Pay-For-Performance Models – There like one big Payday.

Does It Works for Dealerships?

 I found a model that does.  The time is right for you or your automotive advertising agency to take a look at this type of promotion.  

Dealerships are used to paying for internet clicks and impressions, as well as paying for leads.  But what about Pay-For-Performance based on actual sales?

Today with technology and new models available, Pay-For-Performance programs are becoming reliable and efficient in delivering sales.  In short, they aren’t just driving dealership traffic but real results and you pay only when you sell a car.

What criteria make for a good Pay-For-Performance program?  Here are a few items:

1)     Analytics – Good Pay-For-Performance programs have solid analytics based on lifestyles and buying characteristics in YOUR market not on national averages.  This allows the program to identify and target customers similar in lifestyle to the dealership’s own customers when creating a marketing list.   

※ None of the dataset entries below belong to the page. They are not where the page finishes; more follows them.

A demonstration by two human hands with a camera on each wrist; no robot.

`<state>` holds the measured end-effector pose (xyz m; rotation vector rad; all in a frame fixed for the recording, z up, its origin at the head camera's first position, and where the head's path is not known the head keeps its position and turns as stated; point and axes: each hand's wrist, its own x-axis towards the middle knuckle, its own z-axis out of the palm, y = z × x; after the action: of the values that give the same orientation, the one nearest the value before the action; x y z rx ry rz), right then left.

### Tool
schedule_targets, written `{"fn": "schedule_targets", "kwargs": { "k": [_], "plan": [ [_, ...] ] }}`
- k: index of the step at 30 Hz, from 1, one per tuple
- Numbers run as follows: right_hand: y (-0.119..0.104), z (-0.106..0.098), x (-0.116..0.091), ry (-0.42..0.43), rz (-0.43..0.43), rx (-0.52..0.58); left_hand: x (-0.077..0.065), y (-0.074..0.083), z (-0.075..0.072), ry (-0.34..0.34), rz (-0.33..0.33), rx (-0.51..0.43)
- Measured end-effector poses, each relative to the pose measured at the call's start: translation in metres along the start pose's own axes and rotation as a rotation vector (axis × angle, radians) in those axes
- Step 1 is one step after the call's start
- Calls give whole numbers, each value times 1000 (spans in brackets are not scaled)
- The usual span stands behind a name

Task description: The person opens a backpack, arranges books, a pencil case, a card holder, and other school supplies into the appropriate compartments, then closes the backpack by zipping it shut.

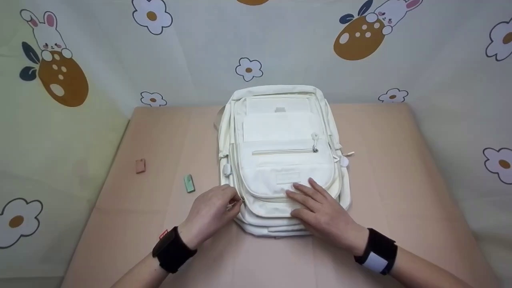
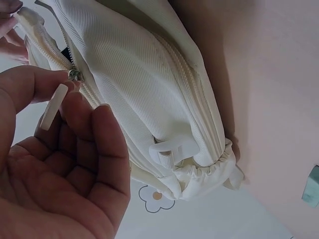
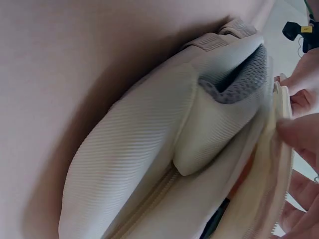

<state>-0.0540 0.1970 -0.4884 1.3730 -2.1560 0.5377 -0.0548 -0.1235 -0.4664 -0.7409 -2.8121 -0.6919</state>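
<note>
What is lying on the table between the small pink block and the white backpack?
In the head view, a small green block, closer to the backpack.

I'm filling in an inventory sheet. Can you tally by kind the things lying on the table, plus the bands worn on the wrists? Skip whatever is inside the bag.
Cream backpack: 1
Small blocks: 2 (one pink, one green)
Black wristbands: 2
Total: 5
</note>
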Motion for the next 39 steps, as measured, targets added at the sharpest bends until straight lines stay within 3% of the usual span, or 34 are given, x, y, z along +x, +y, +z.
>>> {"fn": "schedule_targets", "kwargs": {
  "k": [7, 16, 23, 30, 39],
  "plan": [
    [-1, 10, 2, -45, -17, -72, -2, 1, 0, -9, -13, -9],
    [1, 14, 5, -80, 12, -128, -6, 5, 6, 2, 21, -70],
    [3, 13, 10, -83, 18, -130, -9, 17, 10, -12, 38, -101],
    [3, 13, 10, -91, 36, -127, -6, 35, 23, -48, 136, -90],
    [3, 10, 4, -68, 16, -64, -8, 35, 26, -81, 120, -68]
  ]
}}
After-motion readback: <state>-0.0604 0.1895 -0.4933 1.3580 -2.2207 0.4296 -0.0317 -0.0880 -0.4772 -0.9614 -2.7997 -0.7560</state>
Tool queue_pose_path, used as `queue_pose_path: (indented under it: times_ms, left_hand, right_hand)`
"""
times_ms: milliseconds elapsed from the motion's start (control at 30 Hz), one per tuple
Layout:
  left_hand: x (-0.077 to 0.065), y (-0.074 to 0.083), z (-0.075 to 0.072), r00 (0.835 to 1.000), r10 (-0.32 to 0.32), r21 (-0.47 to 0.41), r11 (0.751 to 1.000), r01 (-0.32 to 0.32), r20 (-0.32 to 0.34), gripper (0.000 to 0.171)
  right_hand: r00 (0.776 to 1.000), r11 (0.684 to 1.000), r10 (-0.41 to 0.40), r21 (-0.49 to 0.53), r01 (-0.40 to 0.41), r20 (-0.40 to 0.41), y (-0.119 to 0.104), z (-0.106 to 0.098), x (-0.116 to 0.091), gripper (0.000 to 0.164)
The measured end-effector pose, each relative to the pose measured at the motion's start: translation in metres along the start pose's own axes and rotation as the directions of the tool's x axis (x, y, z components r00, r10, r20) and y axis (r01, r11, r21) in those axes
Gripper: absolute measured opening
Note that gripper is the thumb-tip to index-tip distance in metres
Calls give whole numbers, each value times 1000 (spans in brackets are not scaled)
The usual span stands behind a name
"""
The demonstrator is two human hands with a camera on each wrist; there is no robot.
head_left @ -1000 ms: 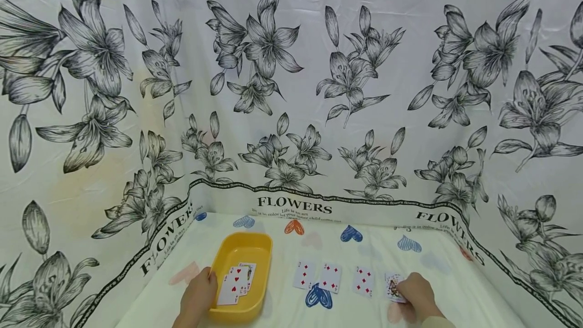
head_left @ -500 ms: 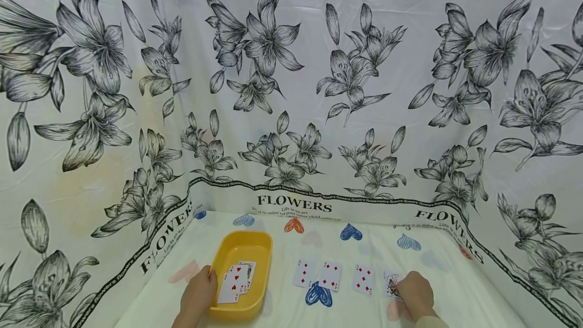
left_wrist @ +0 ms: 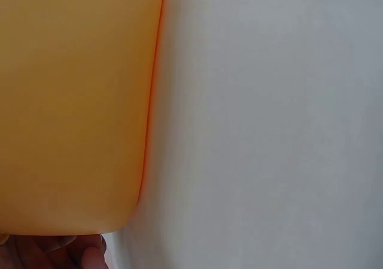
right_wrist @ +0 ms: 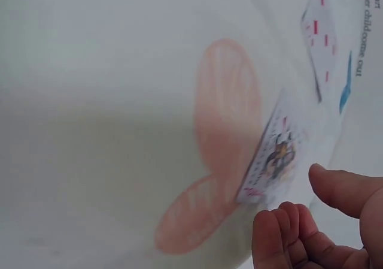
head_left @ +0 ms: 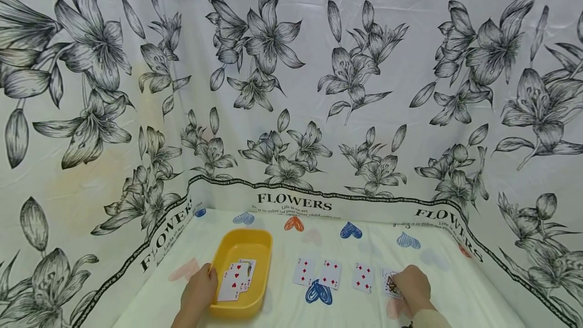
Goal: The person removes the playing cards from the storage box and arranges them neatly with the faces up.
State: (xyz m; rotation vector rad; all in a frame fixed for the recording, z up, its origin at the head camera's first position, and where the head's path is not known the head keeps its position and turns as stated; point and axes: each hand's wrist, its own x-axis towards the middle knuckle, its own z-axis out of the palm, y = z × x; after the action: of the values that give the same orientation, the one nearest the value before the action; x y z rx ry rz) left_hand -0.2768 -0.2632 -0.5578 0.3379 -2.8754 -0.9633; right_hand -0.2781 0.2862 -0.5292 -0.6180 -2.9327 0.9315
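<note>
My left hand grips the left rim of a yellow plastic basin. Inside it, face-up playing cards lie overlapped, a three of hearts among them. My right hand is at the right edge of a playing card with a colourful figure. It covers part of that card. The right wrist view has the thumb and curled fingers close around the card's near edge. To its left, diamond cards lie face up in a row: a three, a four and a six.
A white cloth with printed hearts covers the table. Flower-patterned curtains close off the back and both sides. In the left wrist view, the basin's wall fills the left part beside pale cloth.
My right hand and the figure card have shifted slightly left, toward the six of diamonds. My left hand stays at the basin, and the head view has tilted a little.
</note>
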Motion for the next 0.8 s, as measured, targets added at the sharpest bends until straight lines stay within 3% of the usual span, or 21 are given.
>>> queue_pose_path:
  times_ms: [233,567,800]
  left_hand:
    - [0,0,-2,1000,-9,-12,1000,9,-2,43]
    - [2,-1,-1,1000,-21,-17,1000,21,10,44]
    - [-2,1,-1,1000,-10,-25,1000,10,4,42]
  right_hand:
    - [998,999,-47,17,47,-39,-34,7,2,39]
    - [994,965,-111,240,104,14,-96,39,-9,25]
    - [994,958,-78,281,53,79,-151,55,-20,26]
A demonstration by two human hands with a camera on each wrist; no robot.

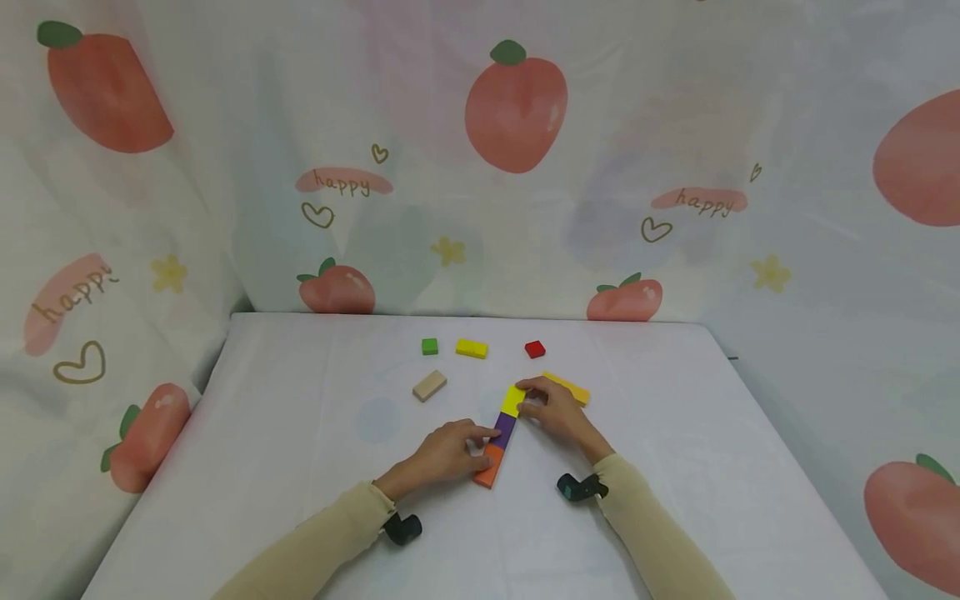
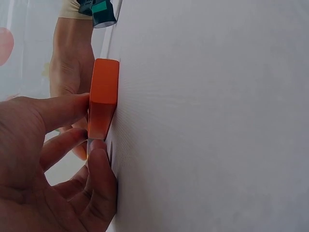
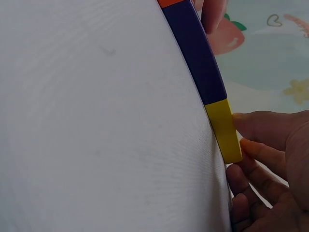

2)     Marketing Lists – Know the make-up of the marketing list.  The marketing list will almost always be created from the dealership’s own data base and prospects in the market. Ask how the lists was created, especially how the prospects were identified.  Key items:  Lifestyles and characteristics of the prospects and are they in the ‘buying cycle’.

3)     Marketing Lists [new campaigns] – If you are planning to run more than one campaign, make sure the marketing company changes the marketing list for each campaign!  Your marketing lists should always change based on ‘buyers in the market’ cycle.  Every good automotive ad agency knows buyers come in and out of the market.

4)     Exclusion Lists – Every Pay-For-Performance program should have an exclusion list.  This is a list the Dealer provides and eliminates the low hanging fruit.  Customers placed on the exclusion list are exempt, meaning dealership does not pay for these customers even if they buy. 

5)     Time Period – A Pay-For-Program should have a definite start and end date.  And you should not be required to pay for units sold after the program has ended.

6)     Reconciliation – The reconciliation should be understood 100% before getting started.  The best method: the Pay-For-Performance program furnishes a marketing list and the Dealerships provide a list of buyers that have bought within the time period.  The dealer pays only for matches excluding buyers that were on the exclusion list.  

7)     Budget Costs – Many Pay-For-Programs allow Dealership to budget the number cars sold under the program.  In other words, if you had a budget of 60 cars and you sold 72 under the program, you would only pay for the 60. This would lower the cost per car.  

8)     Staff Event or not – Pay-For-Performance campaigns should only use dealership’s employees.  Many Pay-For-Performance programs of the past were staffed events and did not use dealership sales people.  This often proved disastrous and left the dealerships with a bad reputation in the community.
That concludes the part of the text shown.